Home > Other > Travelers' Tales Paris > Page 18
Travelers' Tales Paris Page 18

by James O'Reilly


  Once I was in the Cour Carrée, surrounded by the gleaming white stone and frilly Corinthian columns, the caryatides supporting the dome of the Clock Pavilion, the friezes of cherubs and garlands, it was not difficult to imagine being in the royal courtyard of a palace. I was reminded of the places I had been and kings I had visited on my journey through France when I saw the initials carved in the stone of the four pavilions: the intertwined “H” and “D” of Henry II and his mistress Diane that I had seen at Chenonceau and Anet (initials that Catherine de’ Medici, acting as regent after Henry’s death, contended were an “H” and a reversed “C”); the solitary “H” of Henry III, Catherine’s transvestite son, the last of the Valois line, whom I had visited at Blois; the “H D B” of Henry IV, the first of the Bourbon line, and his initial again, this time joined by the “G” of his favorite mistress, Gabrielle d’Estrées, whose children played at court with the dauphin, the future Louis XIII; and the “LA” for Louis XIII and Anne of Austria, whose union finally produced Louis XIV and the age I had just briefly visited.

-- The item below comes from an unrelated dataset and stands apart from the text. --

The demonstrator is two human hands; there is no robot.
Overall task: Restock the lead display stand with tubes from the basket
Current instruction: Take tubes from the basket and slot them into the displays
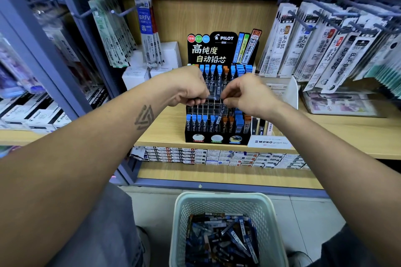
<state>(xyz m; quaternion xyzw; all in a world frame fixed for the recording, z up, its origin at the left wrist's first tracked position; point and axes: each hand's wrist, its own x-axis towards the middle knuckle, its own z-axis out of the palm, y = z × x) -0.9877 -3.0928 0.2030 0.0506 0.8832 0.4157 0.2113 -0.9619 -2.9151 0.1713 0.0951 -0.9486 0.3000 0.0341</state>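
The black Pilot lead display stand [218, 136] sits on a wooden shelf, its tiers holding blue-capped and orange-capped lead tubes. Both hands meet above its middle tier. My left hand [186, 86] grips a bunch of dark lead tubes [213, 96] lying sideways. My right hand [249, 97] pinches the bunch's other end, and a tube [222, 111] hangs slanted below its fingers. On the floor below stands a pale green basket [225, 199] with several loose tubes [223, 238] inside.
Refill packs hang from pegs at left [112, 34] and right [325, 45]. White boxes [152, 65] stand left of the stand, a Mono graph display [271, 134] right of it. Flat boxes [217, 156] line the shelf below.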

  Later that day we left the Louvre through the Court of Napoleon and found ourselves facing the Arc de Triomphe du Carrousel, which Napoleon commissioned to commemorate his victories of 1805. It is a triple arch, like the Roman arch at Orange, topped with horses and a chariot, as that Roman arch once had been. Both arches, after their completion, underwent rededication. The four horses Napoleon placed on top were the four gilded bronze horses that his troops had removed from Saint Mark’s Cathedral in Venice after he conquered Italy. Those magnificent horses were returned toVenice after Napoleon’s defeat at Waterloo. The reins of the horses now there are held by a Goddess symbolizing the restoration—which, after Napoleon’s defeat, the arch was then intended to honor. The arch at Orange had originally commemorated the victories of Caesar’s Second Legion but was later rededicated to the Emperor Tiberius’s victory over a Gallic rebellion led by Sacrovir. Napoleon was dissatisfied with this tiny arch as soon as it was built, and commissioned the Arc de Triomphe to honor the glory of his Imperial Army. In the distance, we could see, as Napoleon never would, that grand and monumental arch atop the Étoile hill, and beyond it, La Défense, the symbol of modern Paris which I wished would go away.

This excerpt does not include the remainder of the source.